The University of Melbourne has developed an advanced modelling tool that can predict boundaries of landslides up to a fortnight before they occur. Researchers at the School of Mathematics and Statistics built a model that can analyse surface movement at the microstructure level, able to detect the patterns that are the telltale signs of a developing collapse.

One such pattern is infinitesimal motions that change over time, becoming synchronised as the risk of ‘failure’ increases.

Professor Antoinette Tordesillas said “These warnings can be subtle. Identifying them requires fundamental knowledge of failure at the microstructure level – the movement of individual grains of earth. In the beginning, the movement is highly disordered, but as we get closer to the point of failure motion becomes ordered as different locations suddenly move in similar ways,” she said.

“Our model decodes this data on movement and turns it into a network, allowing us to extract the hidden patterns on motion and how they are changing in space and time. The trick is to detect the ordered motions in the network as early as possible, when movements are very subtle,” added Tordesillas.
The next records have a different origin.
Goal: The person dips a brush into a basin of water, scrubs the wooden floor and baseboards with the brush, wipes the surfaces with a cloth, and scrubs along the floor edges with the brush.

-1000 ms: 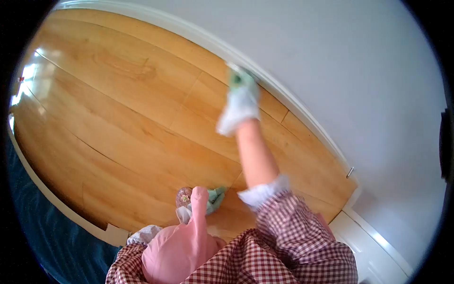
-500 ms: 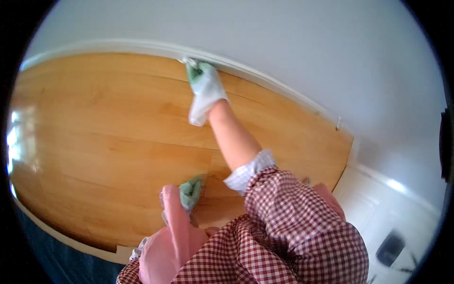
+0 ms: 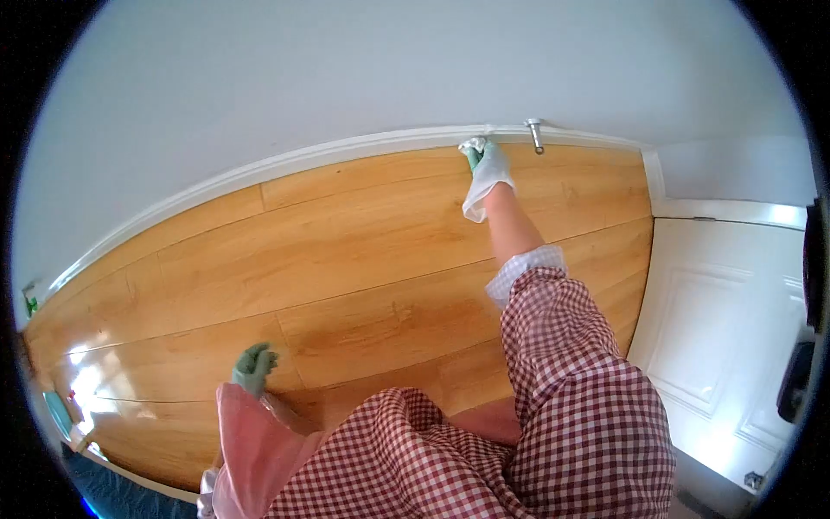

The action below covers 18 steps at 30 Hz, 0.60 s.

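Note:
Gloved in green and white, my right hand [image 3: 486, 166] is closed on a crumpled white cloth [image 3: 472, 145]. The cloth touches the white baseboard [image 3: 372, 143] a little left of a metal door stop [image 3: 535, 136]. My left hand [image 3: 254, 367], in a green glove, is over the wooden floor [image 3: 372, 251] at the lower left, near the pink garment [image 3: 259, 450]. Its fingers are curled; whether anything is in them cannot be made out.
A white panelled door [image 3: 705, 337] stands at the right, with a dark object [image 3: 795, 381] near its edge. The grey wall [image 3: 372, 69] runs along the top. Dark blue fabric [image 3: 121, 489] lies at the lower left.
The view has turned rightward, showing more of the door. My right hand with the cloth has moved right along the baseboard, close to the door stop. My left hand is farther left from my body.

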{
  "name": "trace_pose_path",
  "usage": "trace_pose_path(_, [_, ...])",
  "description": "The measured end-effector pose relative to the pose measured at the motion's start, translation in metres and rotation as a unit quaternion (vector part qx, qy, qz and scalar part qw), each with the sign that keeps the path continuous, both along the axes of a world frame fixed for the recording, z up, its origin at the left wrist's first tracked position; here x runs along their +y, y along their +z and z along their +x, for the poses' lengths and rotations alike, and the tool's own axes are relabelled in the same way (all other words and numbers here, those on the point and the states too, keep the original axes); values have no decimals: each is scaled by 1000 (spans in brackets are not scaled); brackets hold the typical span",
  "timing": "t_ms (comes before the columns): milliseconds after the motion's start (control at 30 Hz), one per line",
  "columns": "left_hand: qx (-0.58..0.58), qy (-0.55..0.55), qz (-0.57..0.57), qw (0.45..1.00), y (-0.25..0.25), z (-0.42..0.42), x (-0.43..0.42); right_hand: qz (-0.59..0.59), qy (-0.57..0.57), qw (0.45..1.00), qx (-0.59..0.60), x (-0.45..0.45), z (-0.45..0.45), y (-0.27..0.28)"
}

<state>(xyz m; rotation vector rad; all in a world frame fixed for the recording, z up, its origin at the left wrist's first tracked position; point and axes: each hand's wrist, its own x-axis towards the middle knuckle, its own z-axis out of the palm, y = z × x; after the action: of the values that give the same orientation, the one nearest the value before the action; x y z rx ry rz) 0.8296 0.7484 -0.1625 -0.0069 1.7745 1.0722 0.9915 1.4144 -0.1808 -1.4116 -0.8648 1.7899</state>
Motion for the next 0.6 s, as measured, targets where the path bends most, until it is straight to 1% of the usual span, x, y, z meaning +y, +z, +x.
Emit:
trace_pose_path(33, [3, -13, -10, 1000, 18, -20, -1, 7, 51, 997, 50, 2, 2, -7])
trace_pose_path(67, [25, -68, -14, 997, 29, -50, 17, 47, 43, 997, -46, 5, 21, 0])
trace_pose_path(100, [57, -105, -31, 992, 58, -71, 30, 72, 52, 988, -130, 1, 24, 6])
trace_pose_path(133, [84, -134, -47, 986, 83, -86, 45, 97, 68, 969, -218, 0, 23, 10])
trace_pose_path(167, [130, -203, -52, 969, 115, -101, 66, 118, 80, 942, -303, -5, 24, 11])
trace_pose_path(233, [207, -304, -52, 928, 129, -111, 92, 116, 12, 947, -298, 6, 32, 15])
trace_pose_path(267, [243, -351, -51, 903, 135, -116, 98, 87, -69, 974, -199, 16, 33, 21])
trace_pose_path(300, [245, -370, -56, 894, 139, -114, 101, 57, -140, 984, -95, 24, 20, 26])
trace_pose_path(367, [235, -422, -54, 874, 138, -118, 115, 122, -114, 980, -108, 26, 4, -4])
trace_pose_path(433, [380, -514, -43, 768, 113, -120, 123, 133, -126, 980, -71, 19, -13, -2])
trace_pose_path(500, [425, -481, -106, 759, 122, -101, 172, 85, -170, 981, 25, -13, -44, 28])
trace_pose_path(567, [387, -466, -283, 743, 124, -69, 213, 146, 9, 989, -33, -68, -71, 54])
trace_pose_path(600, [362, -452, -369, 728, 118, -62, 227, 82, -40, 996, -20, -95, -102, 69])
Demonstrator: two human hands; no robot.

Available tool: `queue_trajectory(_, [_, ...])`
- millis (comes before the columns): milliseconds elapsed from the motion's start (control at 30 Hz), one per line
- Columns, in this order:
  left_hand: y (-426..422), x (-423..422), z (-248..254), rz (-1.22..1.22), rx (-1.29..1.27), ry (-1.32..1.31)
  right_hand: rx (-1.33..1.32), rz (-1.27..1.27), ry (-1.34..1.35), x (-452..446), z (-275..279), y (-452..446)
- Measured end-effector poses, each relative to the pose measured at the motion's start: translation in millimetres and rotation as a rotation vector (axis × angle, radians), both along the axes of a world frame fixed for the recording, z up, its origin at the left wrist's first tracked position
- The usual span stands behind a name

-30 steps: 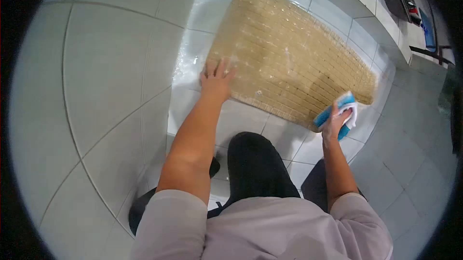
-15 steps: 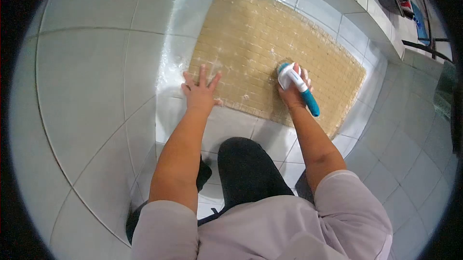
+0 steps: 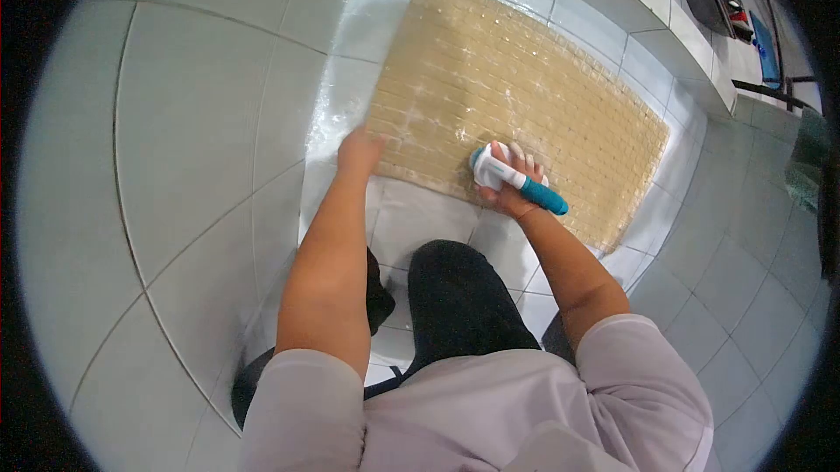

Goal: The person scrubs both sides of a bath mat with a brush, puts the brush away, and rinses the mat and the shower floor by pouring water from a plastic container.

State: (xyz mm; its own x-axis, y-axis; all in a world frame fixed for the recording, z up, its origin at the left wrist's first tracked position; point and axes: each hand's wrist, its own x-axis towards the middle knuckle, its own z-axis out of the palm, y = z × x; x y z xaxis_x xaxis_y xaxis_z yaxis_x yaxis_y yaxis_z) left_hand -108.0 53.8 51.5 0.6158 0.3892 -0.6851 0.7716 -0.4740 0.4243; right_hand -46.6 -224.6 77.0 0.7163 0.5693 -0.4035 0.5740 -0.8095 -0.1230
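Right hand (image 3: 507, 192): closed around white upper part of brush (image 3: 506, 174), with teal handle (image 3: 544, 197) slanting out to the right above wrist. Under and beyond right hand: tan ribbed mat (image 3: 525, 78), flat on floor tiles (image 3: 424, 218), glistening in places, probably wet. Left hand (image 3: 360, 153): at near-left edge of mat, touching; fingers foreshortened and blurred. Cannot tell whether pinching or pressing.

Risk 1, judged highest: sliding of mat under right hand. Likely causes: water between mat and tiles, sideways force from brush, too little hold at left hand.

Risk 2: slipping of brush within right hand. Likely causes: wet plastic, grip over head rather than around handle.

Risk 3: folding or lifting of mat edge beside left hand. Likely cause: upward pull there against downward push at right hand.

Risk 4: scraping of right knuckles on ribs. Likely cause: fingers low beside brush head, close to mat.

Risk 5: skidding of left hand toward wall (image 3: 192, 104) on its left. Likely causes: body weight leaning forward, slick tiles beside that hand.
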Motion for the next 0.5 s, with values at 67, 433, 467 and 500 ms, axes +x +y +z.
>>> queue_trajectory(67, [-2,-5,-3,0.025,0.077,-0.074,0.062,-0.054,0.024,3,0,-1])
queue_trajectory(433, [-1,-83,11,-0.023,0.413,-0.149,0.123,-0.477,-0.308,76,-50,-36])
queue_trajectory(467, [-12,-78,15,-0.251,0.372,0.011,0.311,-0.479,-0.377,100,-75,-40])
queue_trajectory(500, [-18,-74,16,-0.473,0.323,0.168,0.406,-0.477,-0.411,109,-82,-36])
The current effort builds on two key developments: big data analytics, and recent knowledge of the defining patterns of failure from high-resolution measurements in discrete materials.

On the future of the system, Tordesillas continued “Imagine if we could collect data on movements of natural and man-made slope surfaces and structures from a small portable device in real time. We can then take that data and return within minutes a probability of a collapse happening in that structure or slope surface. We are getting close - we just need more data to test the codes on.”